Will stopped at Bennie’s Bar before turning toward home. He was glad that no one else was there. “Bennie, pour me a Mineral Springs, will ya?”
“Sorry to hear about your house. Does Pederson know what happened?”
“It could be smoking in bed, but he thinks it’s arson. He suspects me. Why’d I burn my own house?”
“Easy money, especially if you’re behind in payments.”
“I paid it off before the crash.”
“I suppose he has to ask.”
“S’pose so.”
“Did you hear? Rich Turner saw Jesse the day before the fire.”
“Are you sure it was Jesse?”
“Can’t mistake a face like that.”
Will didn’t buy a second drink, but hustled Mabel toward home. Jesse was still around when the fire broke out? He remembered his horse barn fire, remembered that Jesse had wished his brothers would burn in Hell. Could it be Jesse? Louise and Mildred, the conjoined sisters, wouldn’t think so.
At dinner Mary said, “Well, what’d you find out? Was it a cigarette?”
“Pederson doesn’t know. He thinks it might be arson.”
“Who’d want to burn our house down?”
“The state fire inspector’ll come next week.”
“Mark my word, it’s that drunken Swartz. Liquor and cigarettes don’t mix.”
“Maybe so, Mary. Maybe so.”
Will didn’t say that Jesse was back in town.

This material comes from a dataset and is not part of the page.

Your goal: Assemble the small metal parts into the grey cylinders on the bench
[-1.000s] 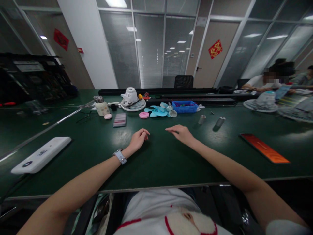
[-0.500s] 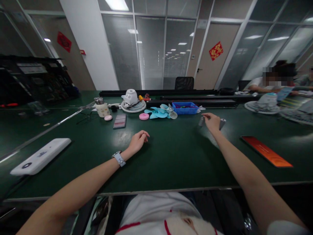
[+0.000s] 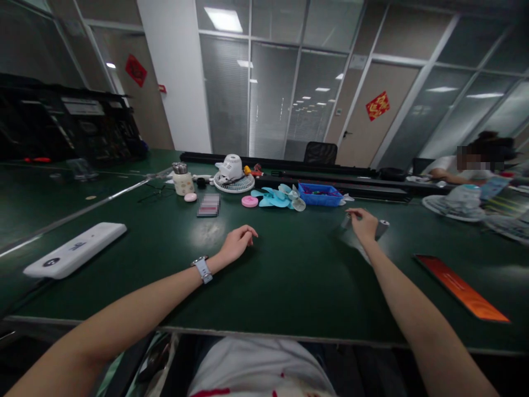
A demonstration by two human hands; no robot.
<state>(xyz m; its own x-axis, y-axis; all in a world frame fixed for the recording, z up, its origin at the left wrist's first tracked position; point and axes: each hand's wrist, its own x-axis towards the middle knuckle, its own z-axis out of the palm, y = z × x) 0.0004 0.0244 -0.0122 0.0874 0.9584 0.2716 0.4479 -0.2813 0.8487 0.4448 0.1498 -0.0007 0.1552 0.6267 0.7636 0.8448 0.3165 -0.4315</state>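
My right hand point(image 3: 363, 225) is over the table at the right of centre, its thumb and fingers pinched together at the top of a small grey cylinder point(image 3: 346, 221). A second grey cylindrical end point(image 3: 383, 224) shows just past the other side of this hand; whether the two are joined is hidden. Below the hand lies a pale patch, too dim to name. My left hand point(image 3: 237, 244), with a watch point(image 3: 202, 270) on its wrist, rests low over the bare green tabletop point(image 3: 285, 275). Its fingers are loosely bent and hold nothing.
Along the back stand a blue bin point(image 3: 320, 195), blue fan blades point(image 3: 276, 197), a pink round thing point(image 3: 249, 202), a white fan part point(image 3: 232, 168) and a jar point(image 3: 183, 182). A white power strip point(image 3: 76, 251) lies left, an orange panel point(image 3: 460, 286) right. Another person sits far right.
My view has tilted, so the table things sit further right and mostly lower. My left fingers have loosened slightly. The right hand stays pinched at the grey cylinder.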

And he didn’t tell her the fire chief suspected him.
“We can get by for a while, but those heifers were our future,” Will said. “I always had hope, but now, I’m at the end of my rope.”
“You’re not at the end of any rope, my dear. We’ve got each other, and that’s a tie that will never break. Not until the good Lord decides otherwise.” She pulled him close. “We’ll make it, Will. God has a plan. He’ll never leave us.”
He forced a smile. The feel of her body against him lifted his spirits. “Nothing else really matters, does it?”
Mary removed Will’s plate from the table. She returned, placed her arms around him, then lifted his head and kissed him. “We’ll work our way through this. We always have, and we will now.”